Exploration of Cosmic-ray Acceleration in Protostellar Accretion Shocks and a Model for Ionization Rates in Embedded Protoclusters

We construct a model for cosmic-ray (CR) acceleration from protostellar accretion shocks and calculate the resulting CR ionization rate within star-forming molecular clouds. We couple a protostar cluster model with an analytic accretion shock model to calculate the CR acceleration from protostellar surfaces. We present the CR flux spectrum from keV to GeV energies for a typical low-mass protostar. We find that at the shock surface, the spectrum follows a power-law trend across six orders of magnitude in energy. After attenuation, the spectrum at high energies steepens, while at low energies it is relatively flat. We calculate the CR pressure and ionization rates from relativistic protons at the protostellar surface and the edge of the core. We present the CR ionization rate for individual protostars as a function of their instantaneous and final masses.

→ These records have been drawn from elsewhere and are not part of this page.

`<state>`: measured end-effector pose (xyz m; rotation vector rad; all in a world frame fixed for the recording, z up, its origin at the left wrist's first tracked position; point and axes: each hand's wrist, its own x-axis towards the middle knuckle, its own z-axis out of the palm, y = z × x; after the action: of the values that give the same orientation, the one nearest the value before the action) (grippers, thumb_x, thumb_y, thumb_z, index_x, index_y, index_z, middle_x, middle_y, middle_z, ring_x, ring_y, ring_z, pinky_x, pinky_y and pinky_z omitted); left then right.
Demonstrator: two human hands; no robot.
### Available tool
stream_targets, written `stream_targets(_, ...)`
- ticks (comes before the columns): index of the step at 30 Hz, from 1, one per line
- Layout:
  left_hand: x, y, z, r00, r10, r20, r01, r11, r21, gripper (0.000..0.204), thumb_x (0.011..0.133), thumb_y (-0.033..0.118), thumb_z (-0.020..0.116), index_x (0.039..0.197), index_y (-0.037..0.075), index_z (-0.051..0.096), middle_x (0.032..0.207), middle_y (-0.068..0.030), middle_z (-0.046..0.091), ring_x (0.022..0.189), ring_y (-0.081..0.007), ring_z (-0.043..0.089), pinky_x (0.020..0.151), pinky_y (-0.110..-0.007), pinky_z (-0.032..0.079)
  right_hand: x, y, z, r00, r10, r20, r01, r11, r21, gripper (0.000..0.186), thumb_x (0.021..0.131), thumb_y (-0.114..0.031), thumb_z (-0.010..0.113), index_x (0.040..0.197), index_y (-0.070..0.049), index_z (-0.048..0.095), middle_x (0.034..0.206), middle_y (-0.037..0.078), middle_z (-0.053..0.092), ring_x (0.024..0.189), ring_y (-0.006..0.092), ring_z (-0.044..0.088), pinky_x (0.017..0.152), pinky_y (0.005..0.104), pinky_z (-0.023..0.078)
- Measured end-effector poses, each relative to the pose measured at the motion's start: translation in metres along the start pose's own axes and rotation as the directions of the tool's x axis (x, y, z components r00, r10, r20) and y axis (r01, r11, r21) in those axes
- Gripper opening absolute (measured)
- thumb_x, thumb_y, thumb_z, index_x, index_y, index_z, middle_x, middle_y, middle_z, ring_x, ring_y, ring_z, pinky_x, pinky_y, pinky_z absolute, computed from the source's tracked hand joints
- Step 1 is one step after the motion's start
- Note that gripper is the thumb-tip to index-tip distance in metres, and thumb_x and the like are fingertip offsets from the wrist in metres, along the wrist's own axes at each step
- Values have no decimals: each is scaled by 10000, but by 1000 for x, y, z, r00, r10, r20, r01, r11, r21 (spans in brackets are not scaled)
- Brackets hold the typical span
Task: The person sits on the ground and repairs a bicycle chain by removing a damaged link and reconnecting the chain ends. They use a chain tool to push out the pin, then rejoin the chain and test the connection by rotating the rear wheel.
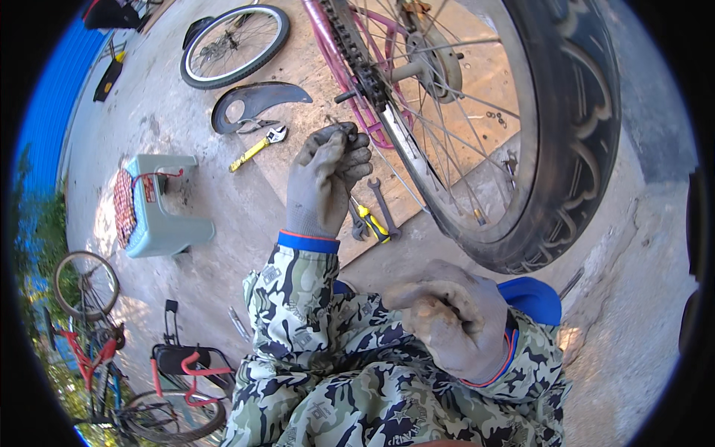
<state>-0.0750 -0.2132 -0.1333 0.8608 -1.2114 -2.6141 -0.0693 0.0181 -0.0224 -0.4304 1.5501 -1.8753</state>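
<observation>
My gloved left hand (pixel 322 179) is raised just left of the bicycle's pink frame (pixel 322 30) and chain (pixel 348 37), fingers pinched around a small, dark piece too small to make out clearly. The large rear wheel (pixel 570 134) stands at upper right. My gloved right hand (pixel 454 320) is curled lower down, in front of my body; whatever it holds, if anything, is hidden. Below my left hand lie an open-end spanner (pixel 383 205) and a yellow-and-black screwdriver (pixel 372 223). A yellow-handled adjustable wrench (pixel 252 150) lies to its upper left, on a tan board (pixel 287 164).
A loose wheel (pixel 277 56) and curved dark guard (pixel 272 93) lie at the upper left. A pale blue stool (pixel 164 231) with checked cloth (pixel 124 208) stands left. Bicycles (pixel 86 354) rest at lower left on concrete (pixel 625 320), beside greenery and blue sheeting (pixel 48 112).
</observation>
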Motion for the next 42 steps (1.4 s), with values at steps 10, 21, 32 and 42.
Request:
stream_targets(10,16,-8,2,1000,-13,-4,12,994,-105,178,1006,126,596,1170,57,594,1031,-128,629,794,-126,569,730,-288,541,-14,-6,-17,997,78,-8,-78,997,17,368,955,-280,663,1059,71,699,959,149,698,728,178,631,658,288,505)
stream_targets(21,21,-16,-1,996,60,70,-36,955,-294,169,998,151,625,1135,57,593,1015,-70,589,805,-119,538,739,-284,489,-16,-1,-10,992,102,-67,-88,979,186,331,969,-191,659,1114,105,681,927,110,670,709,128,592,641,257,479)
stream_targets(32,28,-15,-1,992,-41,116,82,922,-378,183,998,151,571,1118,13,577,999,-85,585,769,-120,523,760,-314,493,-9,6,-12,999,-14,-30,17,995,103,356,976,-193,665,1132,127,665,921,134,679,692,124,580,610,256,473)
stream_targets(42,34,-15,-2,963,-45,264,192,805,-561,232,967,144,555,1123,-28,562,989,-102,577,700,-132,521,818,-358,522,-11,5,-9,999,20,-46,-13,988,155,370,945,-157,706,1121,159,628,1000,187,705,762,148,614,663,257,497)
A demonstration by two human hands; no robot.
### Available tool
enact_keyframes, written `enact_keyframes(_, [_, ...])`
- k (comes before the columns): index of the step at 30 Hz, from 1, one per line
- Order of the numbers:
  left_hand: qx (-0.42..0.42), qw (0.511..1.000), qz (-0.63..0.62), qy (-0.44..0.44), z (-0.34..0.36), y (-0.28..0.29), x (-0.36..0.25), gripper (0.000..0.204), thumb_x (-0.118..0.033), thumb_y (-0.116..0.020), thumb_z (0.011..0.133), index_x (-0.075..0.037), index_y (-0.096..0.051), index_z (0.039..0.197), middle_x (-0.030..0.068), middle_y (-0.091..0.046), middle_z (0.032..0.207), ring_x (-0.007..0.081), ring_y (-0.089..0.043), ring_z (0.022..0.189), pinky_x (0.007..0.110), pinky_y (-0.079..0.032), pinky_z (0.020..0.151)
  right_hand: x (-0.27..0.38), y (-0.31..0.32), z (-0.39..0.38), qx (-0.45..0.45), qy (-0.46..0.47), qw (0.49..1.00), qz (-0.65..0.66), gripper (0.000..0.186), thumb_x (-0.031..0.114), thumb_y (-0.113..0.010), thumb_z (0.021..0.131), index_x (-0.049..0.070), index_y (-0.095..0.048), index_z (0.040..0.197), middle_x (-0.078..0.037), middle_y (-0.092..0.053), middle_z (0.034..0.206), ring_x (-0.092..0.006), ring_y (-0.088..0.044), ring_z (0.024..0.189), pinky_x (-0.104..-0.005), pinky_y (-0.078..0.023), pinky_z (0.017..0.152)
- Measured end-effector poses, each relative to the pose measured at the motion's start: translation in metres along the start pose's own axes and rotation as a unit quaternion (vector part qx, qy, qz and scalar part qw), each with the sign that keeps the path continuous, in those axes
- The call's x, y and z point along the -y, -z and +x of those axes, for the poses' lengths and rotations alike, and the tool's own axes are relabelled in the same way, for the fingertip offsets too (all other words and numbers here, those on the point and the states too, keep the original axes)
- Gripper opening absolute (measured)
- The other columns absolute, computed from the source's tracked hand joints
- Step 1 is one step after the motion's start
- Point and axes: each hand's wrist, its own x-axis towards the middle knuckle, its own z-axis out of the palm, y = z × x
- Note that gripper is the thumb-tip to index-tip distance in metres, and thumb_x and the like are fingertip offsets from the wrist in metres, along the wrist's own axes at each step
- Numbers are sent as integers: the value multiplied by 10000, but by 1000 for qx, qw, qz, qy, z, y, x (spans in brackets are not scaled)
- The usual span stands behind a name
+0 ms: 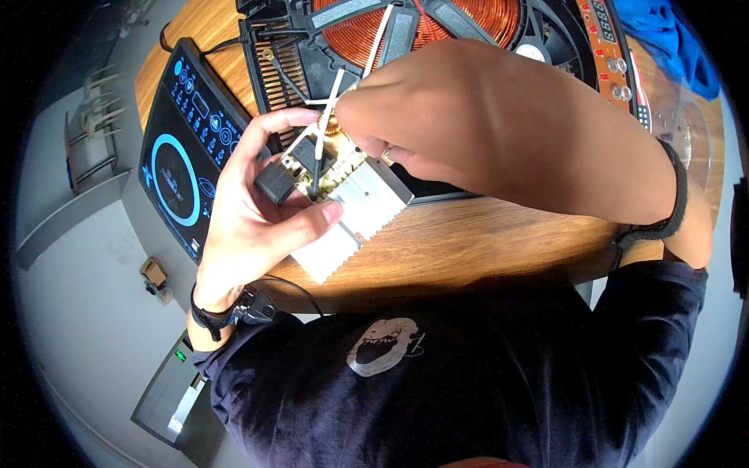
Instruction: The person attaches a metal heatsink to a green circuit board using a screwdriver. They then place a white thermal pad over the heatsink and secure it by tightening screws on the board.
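Observation:
A circuit board [343,160] with a silver finned heat sink [351,218] is tilted above the near edge of the table. My left hand [248,210] is closed round its left side, thumb pressed on the heat sink and index finger at the far edge. Beside those fingers sits a black block-shaped component [275,182]. White-sleeved leads [321,129] rise from the board toward the copper coil [499,19] in the open black housing. Over the board's far right side, my right hand [452,117] is curled with its fingertips tucked down; what they pinch is hidden.
A black glass panel [175,187] with blue markings leans at the left. Right of the coil lies an orange control board [607,54] with a small display. Blue cloth [675,35] is bunched at the far right of the wooden table [460,242].

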Motion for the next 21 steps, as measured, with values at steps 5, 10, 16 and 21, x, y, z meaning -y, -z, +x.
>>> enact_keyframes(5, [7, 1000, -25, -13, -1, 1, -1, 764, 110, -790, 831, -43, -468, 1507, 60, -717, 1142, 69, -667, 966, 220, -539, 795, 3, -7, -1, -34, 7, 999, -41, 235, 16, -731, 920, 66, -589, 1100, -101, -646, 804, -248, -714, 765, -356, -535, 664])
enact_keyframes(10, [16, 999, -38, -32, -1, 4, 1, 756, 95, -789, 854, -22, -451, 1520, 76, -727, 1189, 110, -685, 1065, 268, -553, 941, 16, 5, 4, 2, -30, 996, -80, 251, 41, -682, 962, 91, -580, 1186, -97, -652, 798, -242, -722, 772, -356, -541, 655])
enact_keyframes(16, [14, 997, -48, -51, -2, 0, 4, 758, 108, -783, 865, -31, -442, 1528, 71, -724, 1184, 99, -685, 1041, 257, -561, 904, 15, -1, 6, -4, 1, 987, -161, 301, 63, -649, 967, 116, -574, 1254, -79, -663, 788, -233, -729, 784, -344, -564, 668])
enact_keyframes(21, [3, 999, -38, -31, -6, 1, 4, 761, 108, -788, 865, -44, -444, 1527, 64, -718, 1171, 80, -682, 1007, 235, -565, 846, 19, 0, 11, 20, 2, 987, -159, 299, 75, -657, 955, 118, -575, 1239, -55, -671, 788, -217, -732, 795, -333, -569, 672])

The protostellar CR ionization rate is zeta approximate to 0.01-1 s(-1) at the accretion shock surface. However, at the edge of the core, the CR ionization rate drops substantially to between zeta approximate to 10(-20) and 10(-17) s(-1). There is a large spatial gradient in the CR ionization rate, such that inner regions may experience CR ionization rates larger than the often assumed fiducial rate, zeta = 3 x 10(-17) s(-1). Finally, we calculate the CR ionization rate for protostellar clusters over five orders of magnitude of cluster size. We find that clusters with more than approximately 200 protostars produce a higher CR ionization rate within their natal cloud than the fiducial galactic value.